Minnesota law allows the use of deadly force by an officer only if an objectively reasonable officer would believe that doing so was necessary to protect the officer or others from immediate death or serious harm. Federal law has a similar standard.
Minnesota civil rights attorney Paul Applebaum said it was unclear who, if anyone, would prosecute the officer. “The possibility of the officer being prosecuted by Pam Bondi are slim to none,” Applebaum said of the US attorney general, a Trump loyalist.
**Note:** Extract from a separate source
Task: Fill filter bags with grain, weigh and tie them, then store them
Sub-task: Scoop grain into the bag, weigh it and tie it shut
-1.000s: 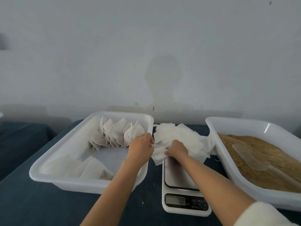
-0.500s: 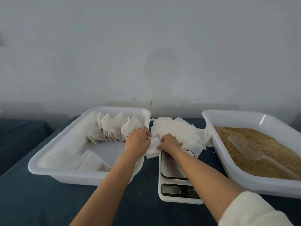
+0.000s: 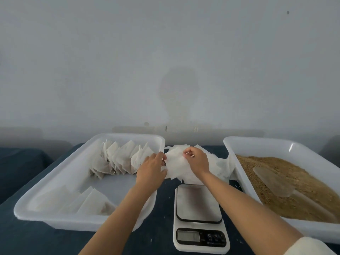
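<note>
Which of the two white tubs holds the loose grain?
The white plastic tub on the right: it holds brown grain. The left white tub holds only filled bags.

Person, head view. Left hand (image 3: 151, 169): bare, no ring, no glove; forearm bare down to the frame's lower edge, no sleeve showing, left of the scale (image 3: 200, 217). Right hand (image 3: 197, 160): bare, short plain nails, no jewellery; forearm bare right of the scale. Sleeve (image 3: 309, 247): cream-white, soft thick fabric, pushed up the right arm, at the lower right corner beyond the scale. No watch or wristband on either wrist.
</note>
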Tool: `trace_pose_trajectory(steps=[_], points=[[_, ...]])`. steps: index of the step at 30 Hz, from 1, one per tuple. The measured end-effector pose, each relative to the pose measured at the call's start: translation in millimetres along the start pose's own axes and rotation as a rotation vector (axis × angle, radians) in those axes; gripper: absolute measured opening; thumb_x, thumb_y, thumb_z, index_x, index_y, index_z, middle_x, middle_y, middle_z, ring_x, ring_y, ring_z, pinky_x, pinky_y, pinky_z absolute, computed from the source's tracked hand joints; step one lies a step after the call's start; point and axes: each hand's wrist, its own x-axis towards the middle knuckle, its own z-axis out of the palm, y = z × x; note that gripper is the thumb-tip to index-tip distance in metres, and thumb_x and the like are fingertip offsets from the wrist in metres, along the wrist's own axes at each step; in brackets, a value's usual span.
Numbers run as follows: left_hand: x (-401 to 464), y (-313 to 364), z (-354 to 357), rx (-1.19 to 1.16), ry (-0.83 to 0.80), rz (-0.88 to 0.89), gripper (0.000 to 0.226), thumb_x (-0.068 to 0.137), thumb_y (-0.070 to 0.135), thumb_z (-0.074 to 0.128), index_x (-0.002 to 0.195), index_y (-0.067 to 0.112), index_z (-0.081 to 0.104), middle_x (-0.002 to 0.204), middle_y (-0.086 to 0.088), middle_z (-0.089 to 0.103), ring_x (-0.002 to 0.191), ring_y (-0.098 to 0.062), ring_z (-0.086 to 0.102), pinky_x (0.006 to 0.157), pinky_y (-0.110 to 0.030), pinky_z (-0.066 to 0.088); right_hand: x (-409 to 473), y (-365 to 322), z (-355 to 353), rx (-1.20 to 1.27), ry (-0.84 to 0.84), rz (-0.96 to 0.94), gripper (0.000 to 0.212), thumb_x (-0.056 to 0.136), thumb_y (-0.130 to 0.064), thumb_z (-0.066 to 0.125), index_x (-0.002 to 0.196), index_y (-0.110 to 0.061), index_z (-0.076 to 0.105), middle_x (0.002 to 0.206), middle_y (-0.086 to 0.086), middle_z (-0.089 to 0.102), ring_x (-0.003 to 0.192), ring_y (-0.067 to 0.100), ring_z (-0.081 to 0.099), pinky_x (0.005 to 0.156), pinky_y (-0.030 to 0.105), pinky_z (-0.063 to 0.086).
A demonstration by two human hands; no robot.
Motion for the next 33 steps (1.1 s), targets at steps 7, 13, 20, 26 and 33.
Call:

He said if state officials tried to charge the officer it would set up a constitutional conflict between state and federal government.
Federal agents are generally immune from state prosecution for actions taken as part of their official duties.
Courts have increasingly narrowed the ability to sue federal officers for damages for civil rights violations to the point it was “almost an empty exercise,” Applebaum said.

’LOVING, FORGIVING AND AFFECTIONATE’
The Minneapolis City Council identified the dead woman as Good and said she was “out caring for her neighbors this morning and her life was taken today at the hands of the federal government.”
She was the mother of a 6-year-old boy, the Minnesota Star Tribune reported, citing the boy’s grandfather.
Good’s mother told the Minnesota Star Tribune that her daughter was “extremely compassionate,” and she ‌said Good was not the type of person to confront ICE agents. “She’s taken care of people all her life,” her mother, Donna Ganger, told the Star Tribune. “She was loving, forgiving and affectionate.”